Lateral Movement Techniques:
SMB (PsExec, WMIExec)
RDP, WinRM, Scheduled Tasks
Abusing GPOs or remote service creation
Persistence Techniques:
Registry run keys, scheduled tasks, startup folders
Service hijacking or DLL search order hijacking
C2 beaconing without modifying disk (if persistence is out of scope)
High-Impact TTPs:
DCSync
Extract domain hashes by mimicking a domain controller
Kerberoasting
Crack service account credentials offline
AS-REP Roasting
Target accounts not requiring pre-authentication
Always stay within the Rules of Engagement. If persistence is not allowed, simulate presence via memory-only implants.

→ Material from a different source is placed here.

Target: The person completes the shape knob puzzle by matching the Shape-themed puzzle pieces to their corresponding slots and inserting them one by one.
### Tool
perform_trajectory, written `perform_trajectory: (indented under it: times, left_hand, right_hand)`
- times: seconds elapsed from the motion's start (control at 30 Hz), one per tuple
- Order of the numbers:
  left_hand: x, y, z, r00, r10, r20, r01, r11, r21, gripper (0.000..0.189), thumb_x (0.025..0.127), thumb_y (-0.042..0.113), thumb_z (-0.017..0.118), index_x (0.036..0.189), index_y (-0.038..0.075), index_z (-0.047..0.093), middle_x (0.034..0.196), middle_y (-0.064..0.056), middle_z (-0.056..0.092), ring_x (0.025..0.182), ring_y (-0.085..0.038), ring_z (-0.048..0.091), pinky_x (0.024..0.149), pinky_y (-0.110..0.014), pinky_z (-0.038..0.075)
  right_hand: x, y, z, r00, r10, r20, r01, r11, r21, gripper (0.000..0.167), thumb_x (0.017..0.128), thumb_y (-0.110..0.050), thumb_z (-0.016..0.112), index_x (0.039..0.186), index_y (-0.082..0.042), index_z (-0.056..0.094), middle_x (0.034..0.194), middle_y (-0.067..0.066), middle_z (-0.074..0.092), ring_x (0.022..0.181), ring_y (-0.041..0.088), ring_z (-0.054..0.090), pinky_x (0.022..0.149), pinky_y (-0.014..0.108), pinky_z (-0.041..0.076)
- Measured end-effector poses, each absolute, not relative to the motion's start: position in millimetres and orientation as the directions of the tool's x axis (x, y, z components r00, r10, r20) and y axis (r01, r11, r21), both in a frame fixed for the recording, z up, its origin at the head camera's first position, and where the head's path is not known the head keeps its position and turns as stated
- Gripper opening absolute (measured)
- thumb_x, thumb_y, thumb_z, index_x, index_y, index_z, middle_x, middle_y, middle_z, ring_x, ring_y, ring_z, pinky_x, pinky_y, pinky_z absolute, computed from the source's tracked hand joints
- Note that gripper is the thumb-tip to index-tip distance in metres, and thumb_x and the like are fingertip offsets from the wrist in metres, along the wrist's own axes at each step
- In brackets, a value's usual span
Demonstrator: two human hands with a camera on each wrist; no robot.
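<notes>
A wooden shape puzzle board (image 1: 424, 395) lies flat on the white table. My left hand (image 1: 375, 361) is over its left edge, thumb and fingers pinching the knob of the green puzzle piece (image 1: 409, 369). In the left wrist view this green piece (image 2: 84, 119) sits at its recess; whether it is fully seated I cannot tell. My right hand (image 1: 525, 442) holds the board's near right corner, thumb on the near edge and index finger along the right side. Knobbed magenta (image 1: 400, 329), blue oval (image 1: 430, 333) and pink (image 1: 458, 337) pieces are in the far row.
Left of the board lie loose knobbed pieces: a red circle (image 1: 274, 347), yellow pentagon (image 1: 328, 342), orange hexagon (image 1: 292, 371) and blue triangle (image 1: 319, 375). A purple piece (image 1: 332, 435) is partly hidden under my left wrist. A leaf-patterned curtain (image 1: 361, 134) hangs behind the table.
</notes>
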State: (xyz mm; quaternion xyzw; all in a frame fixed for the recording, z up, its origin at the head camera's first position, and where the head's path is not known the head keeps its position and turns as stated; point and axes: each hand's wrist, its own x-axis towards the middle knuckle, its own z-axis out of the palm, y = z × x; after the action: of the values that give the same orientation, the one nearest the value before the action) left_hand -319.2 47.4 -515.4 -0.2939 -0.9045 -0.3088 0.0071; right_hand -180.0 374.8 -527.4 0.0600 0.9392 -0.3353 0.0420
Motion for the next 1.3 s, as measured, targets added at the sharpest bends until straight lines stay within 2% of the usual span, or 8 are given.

Stage 5: Actions on Objectives
Objective: Show the business impact of an attack — without causing real harm.
Common Simulated Impacts:
Accessing sensitive shares/databases
Prove data exposure
Exfiltrating decoy data
Test DLP and monitoring effectiveness
Pivoting to production environments
Show depth of compromise
Simulated ransomware deployment
Test incident response, without encrypting real files
Safety Considerations:
Use clearly labeled decoy data
Avoid real data manipulation unless explicitly permitted
Provide detailed logs and proof-of-concept artifacts to demonstrate impact without disruption
Glossary
TTPs (Tactics, Techniques and Procedures): A structured way to describe how an attacker operates, including what they do (tactics), how they do it (techniques), and the operational details (procedures).